PROBLEM DETAILS:
Filter the entries for the string "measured". Copy each line that has it.

PROVIDED DATA:
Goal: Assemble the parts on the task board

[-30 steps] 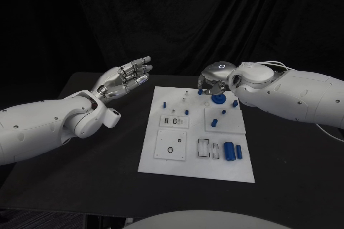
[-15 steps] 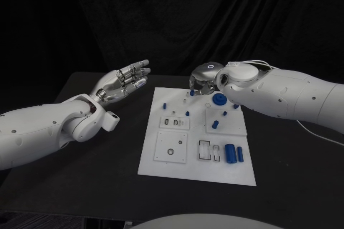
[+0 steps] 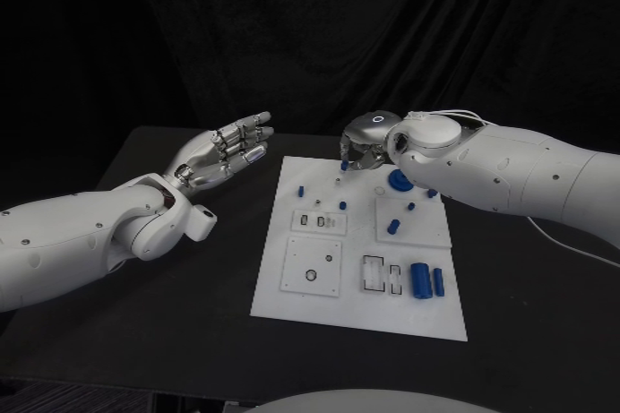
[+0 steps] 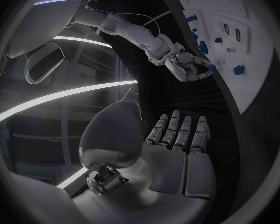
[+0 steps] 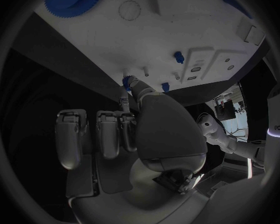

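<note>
The white task board (image 3: 362, 292) lies in the middle of the black table. My right hand (image 3: 365, 147) hovers over its far edge, left of the blue gear (image 3: 400, 182). Its thumb and a finger pinch a small blue part (image 5: 126, 81), while the other fingers are curled in. The left wrist view shows the same blue part (image 4: 211, 68) at the tips of my right hand (image 4: 185, 67). My left hand (image 3: 228, 147) is raised left of the board with its fingers straight, holding nothing. Small blue pegs (image 3: 342, 203) stand on the board, and two blue cylinders (image 3: 420, 279) lie near its right front.
The board (image 5: 177, 30) has raised white blocks with slots and a ring recess (image 3: 310, 274). Bare black table surrounds the board on the left, right and front. A white cable (image 3: 569, 243) hangs from my right arm.
My right hand has moved left along the board's far edge, away from the blue gear, which now shows fully. My left hand has hardly moved.
</note>
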Available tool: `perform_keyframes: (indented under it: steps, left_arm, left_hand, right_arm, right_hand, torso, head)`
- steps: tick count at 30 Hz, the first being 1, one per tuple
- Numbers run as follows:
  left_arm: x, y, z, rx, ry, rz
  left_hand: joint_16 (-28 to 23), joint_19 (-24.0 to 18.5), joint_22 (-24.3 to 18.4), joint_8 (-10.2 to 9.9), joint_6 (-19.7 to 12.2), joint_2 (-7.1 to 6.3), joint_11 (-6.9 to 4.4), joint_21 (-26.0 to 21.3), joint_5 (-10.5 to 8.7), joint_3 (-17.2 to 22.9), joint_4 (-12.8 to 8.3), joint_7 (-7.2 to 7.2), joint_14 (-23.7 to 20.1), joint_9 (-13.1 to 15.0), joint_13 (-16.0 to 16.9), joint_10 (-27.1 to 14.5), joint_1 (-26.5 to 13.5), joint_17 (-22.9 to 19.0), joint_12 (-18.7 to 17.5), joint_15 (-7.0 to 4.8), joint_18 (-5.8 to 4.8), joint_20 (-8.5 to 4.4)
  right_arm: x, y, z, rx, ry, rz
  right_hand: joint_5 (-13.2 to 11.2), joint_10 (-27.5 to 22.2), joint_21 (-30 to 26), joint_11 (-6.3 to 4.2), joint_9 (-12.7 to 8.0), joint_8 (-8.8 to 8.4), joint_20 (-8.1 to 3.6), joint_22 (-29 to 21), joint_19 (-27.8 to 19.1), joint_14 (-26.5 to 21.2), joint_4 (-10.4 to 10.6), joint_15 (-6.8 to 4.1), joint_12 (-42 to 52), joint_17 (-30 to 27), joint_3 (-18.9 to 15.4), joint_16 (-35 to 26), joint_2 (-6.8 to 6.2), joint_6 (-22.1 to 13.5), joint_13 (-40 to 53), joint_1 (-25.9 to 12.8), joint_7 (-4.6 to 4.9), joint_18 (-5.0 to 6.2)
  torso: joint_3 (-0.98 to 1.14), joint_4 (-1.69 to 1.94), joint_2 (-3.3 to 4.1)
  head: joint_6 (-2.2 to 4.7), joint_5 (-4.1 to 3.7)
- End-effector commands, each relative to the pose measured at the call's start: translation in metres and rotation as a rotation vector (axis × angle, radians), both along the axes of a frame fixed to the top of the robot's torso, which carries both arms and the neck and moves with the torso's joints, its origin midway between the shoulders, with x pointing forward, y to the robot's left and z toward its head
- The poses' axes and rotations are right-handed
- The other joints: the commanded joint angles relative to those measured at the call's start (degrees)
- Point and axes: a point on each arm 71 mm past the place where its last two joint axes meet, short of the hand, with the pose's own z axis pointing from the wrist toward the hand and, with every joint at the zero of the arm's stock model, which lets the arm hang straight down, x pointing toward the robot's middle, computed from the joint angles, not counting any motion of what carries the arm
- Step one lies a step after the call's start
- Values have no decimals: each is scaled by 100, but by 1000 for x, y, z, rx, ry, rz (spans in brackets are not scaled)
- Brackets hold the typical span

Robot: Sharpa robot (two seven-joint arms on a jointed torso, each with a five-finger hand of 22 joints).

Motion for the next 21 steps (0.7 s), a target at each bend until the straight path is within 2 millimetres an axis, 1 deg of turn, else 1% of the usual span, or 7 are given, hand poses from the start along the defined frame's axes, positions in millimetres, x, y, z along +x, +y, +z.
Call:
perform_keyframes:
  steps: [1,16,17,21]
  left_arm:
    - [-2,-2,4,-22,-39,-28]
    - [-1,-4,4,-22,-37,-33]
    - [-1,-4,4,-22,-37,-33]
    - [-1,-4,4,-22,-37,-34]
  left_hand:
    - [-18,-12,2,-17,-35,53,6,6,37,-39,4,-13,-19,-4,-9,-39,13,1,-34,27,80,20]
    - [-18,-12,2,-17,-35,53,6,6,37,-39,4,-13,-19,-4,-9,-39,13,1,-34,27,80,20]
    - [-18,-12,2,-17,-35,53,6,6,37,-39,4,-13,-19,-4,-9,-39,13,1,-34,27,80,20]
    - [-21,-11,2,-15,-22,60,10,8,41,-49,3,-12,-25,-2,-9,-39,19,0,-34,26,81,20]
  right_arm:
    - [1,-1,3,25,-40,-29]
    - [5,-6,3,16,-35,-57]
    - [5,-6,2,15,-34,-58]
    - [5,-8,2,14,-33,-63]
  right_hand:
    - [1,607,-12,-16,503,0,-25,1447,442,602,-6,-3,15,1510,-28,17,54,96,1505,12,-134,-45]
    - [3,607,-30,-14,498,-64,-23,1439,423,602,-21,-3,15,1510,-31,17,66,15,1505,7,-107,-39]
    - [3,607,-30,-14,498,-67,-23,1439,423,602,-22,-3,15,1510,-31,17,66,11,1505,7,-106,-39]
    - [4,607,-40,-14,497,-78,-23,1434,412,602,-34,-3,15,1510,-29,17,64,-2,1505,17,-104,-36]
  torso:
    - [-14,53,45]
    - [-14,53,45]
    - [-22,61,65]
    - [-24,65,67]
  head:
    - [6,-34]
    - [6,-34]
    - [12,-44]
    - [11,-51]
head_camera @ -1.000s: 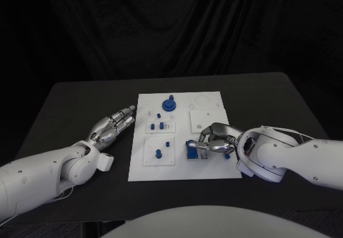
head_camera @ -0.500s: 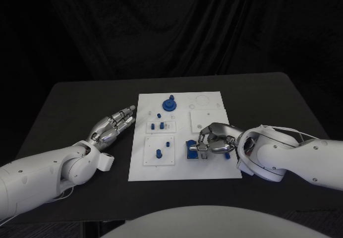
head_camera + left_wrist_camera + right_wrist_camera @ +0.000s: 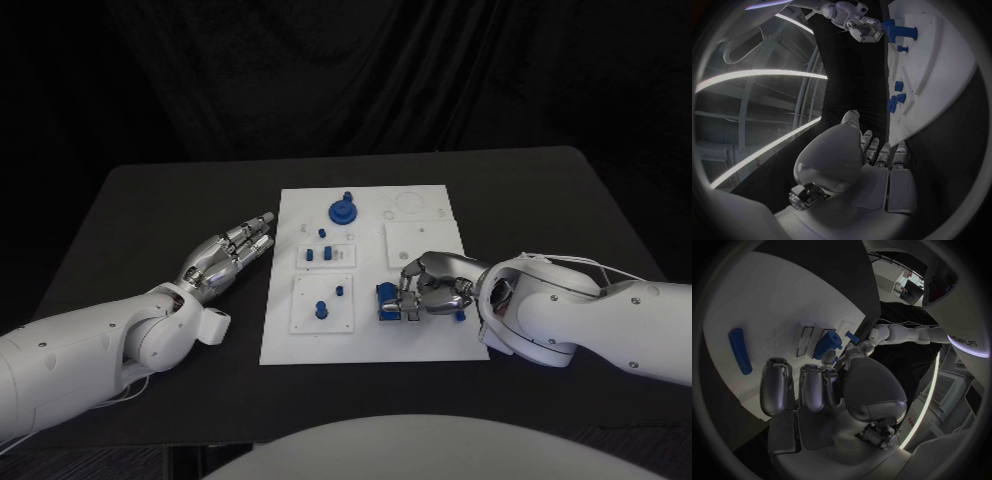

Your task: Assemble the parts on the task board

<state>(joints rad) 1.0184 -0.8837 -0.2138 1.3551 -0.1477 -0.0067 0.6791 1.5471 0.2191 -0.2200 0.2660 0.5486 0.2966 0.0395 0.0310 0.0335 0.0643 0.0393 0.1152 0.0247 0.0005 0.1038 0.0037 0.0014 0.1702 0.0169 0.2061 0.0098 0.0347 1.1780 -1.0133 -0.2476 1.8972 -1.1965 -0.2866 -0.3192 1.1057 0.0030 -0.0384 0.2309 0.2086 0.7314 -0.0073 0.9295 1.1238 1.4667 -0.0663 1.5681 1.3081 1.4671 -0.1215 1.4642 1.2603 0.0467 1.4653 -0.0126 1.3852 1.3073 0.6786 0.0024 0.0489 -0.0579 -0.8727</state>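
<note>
Several parts already stand in the board [image 3: 421, 240]: a round knob [image 3: 342, 210] at its far end, small pegs [image 3: 327, 251] near its middle. I judge the job partly done. My right hand [image 3: 433, 287] hovers over the board's near right area with fingers curled at a blue block [image 3: 387, 301]; I cannot tell whether it grips. A blue bar [image 3: 739, 350] lies loose beside it. My left hand [image 3: 228, 256] rests just off the board's left edge, fingers straight, holding nothing.

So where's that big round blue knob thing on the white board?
In the head view the round blue knob stands near the task board's far edge, left of centre, well beyond both robot hands.
</note>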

OUTPUT FOR THIS EXERCISE:
- End-effector commands, each relative to the pose measured at the call's start: translation in metres and rotation as a rotation vector (axis × angle, radians), both along the axes of a frame fixed to the top of the robot's torso, which carries both arms and the neck and moves with the torso's joints, its origin midway between the shoulders, with x pointing forward, y to the robot's left and z toward its head
- The other joints: the commanded joint angles relative to those measured at the call's start (degrees)

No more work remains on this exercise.